ACTIVITY :: Copy exactly the lines of the material below, starting with the first and including the line that holds "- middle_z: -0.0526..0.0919".

*** Opening of THE DATA ***

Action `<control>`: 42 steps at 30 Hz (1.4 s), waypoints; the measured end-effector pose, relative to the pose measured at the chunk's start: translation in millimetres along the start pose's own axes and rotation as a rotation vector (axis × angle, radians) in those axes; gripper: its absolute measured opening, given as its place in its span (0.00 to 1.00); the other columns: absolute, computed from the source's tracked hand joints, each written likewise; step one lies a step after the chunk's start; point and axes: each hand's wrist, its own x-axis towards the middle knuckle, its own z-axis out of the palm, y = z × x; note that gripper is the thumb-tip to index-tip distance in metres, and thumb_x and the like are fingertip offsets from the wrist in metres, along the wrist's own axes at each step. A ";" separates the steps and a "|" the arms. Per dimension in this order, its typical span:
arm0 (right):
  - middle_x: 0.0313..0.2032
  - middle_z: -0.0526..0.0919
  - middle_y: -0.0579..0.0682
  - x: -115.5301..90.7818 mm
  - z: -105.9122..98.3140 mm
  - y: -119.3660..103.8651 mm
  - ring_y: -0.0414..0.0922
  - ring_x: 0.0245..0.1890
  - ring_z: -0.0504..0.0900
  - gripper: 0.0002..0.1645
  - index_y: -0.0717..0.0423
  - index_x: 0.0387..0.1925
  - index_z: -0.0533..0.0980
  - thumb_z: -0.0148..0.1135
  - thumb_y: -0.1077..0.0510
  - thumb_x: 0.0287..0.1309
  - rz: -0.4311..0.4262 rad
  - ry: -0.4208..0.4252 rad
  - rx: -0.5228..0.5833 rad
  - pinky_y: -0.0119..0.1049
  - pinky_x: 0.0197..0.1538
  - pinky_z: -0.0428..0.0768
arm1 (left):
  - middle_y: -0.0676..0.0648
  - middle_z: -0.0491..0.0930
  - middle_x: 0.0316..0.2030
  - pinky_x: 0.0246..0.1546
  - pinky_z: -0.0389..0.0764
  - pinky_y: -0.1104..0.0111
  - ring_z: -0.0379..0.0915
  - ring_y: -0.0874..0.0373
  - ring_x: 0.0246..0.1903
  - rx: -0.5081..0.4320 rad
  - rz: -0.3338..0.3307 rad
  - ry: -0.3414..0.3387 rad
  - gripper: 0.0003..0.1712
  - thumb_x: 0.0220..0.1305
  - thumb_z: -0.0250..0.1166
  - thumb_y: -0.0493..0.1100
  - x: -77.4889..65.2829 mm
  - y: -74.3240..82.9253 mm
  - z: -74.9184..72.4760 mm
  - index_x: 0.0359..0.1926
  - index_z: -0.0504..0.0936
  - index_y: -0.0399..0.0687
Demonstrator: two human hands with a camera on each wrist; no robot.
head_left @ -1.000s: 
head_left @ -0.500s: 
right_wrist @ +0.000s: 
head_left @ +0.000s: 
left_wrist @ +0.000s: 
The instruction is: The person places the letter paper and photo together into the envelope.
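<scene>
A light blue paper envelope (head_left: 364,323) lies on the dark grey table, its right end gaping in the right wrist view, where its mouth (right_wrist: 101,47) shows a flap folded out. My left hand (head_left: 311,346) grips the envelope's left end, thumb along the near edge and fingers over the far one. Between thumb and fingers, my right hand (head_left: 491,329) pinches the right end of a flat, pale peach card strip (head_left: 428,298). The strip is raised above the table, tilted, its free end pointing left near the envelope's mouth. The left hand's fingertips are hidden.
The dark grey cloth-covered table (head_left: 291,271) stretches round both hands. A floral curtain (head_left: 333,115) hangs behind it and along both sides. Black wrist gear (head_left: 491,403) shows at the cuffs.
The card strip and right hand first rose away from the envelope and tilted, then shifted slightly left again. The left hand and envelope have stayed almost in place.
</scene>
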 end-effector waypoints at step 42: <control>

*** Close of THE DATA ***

SOLUTION TO THIS PROBLEM ::
Action `<control>`: 42 steps at 30 Hz (1.4 s), waypoints; the measured end-effector pose, relative to the pose measured at the chunk's start: translation in millimetres along the start pose's own axes and rotation as a rotation vector (axis × angle, radians) in those axes; gripper: its absolute measured opening, given as its place in its span (0.00 to 1.00); the other columns: absolute, computed from the source's tracked hand joints, each written likewise; step one lies a step after the chunk's start; point and axes: each hand's wrist, its own x-axis towards the middle knuckle, its own z-axis out of the palm, y = z × x; note that gripper is the thumb-tip to index-tip distance in metres, and thumb_x and the like are fingertip offsets from the wrist in metres, along the wrist's own axes at each step. A ";" separates the steps and a "|" the arms. Per dimension in this order, its typical span:
arm0 (right):
  - middle_x: 0.0313..0.2032
  - middle_z: -0.0526..0.0919

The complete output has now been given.